* **How to complete this task**: Without the pictures, repeat all of the data exactly as it appears below.

* **Information shown**:
★ ★ ★ ★

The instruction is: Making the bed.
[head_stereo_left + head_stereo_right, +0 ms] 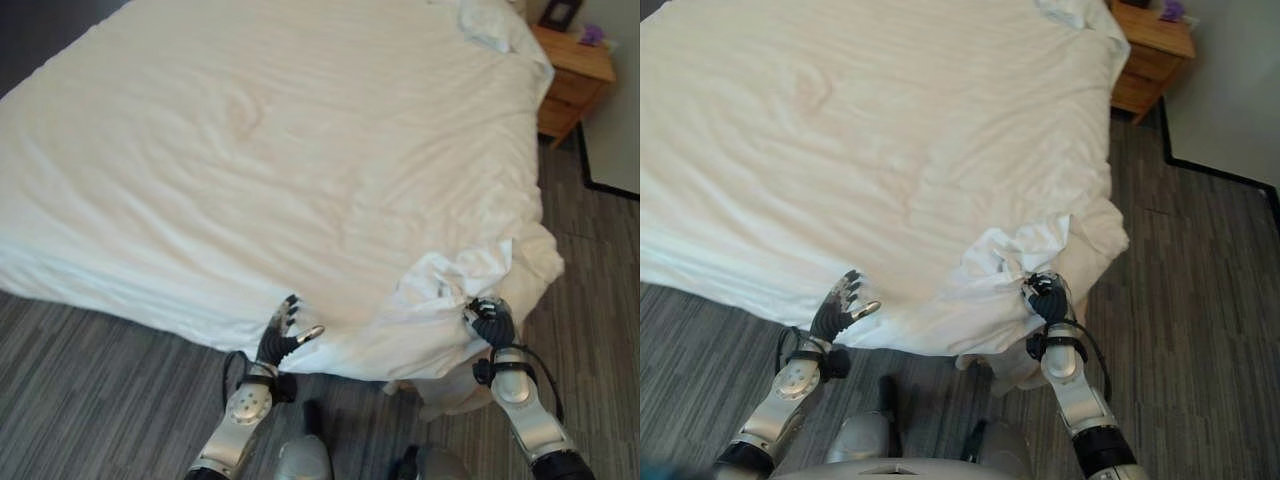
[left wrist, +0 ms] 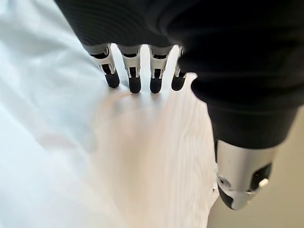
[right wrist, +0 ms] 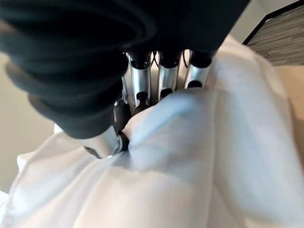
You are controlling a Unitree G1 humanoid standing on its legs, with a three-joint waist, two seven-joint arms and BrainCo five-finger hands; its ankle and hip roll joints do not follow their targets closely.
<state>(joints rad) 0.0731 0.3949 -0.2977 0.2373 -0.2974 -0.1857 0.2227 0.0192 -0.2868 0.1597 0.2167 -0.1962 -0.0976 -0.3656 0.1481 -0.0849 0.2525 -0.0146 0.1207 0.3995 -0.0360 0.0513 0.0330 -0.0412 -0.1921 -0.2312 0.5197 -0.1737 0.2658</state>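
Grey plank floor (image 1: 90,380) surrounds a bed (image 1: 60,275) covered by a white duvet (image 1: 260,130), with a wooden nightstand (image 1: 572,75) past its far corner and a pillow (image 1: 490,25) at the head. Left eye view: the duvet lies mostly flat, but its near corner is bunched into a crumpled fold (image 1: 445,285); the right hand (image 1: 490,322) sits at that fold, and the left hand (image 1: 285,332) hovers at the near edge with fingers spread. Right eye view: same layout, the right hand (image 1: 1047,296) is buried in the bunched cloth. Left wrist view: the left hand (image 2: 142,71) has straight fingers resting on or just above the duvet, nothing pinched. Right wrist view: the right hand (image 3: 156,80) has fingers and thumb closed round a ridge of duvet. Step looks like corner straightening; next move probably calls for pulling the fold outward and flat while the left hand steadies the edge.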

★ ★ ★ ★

* **Answer box**:
The instruction is: Making the bed.
[head_stereo_left + head_stereo_right, +0 ms] 
[left wrist, +0 ms] 
[right wrist, +0 ms] 
You are controlling a Unitree G1 humanoid standing on its legs, with a three-joint waist, two seven-joint arms and BrainCo five-finger hands; its ankle and hip roll joints do not follow their targets closely.
<state>(joints rad) 0.0731 0.3949 -0.2977 0.2373 -0.2974 -0.1857 0.2227 0.0192 -0.2868 0.1597 0.2167 -0.1962 -0.0976 -0.3656 0.1481 -0.0849 0.2525 -0.0146 0.1207 0.3995 -0.0360 0.0513 0.0330 -0.0412 -0.1921 -0.2312 0.5197 -0.1737 0.2658</state>
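Grey plank floor (image 1: 90,380) surrounds a bed (image 1: 60,275) covered by a white duvet (image 1: 260,130), with a wooden nightstand (image 1: 572,75) past its far corner and a pillow (image 1: 490,25) at the head. Left eye view: the duvet lies mostly flat, but its near corner is bunched into a crumpled fold (image 1: 445,285); the right hand (image 1: 490,322) sits at that fold, and the left hand (image 1: 285,332) hovers at the near edge with fingers spread. Right eye view: same layout, the right hand (image 1: 1047,296) is buried in the bunched cloth. Left wrist view: the left hand (image 2: 142,71) has straight fingers resting on or just above the duvet, nothing pinched. Right wrist view: the right hand (image 3: 156,80) has fingers and thumb closed round a ridge of duvet. Step looks like corner straightening; next move probably calls for pulling the fold outward and flat while the left hand steadies the edge.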

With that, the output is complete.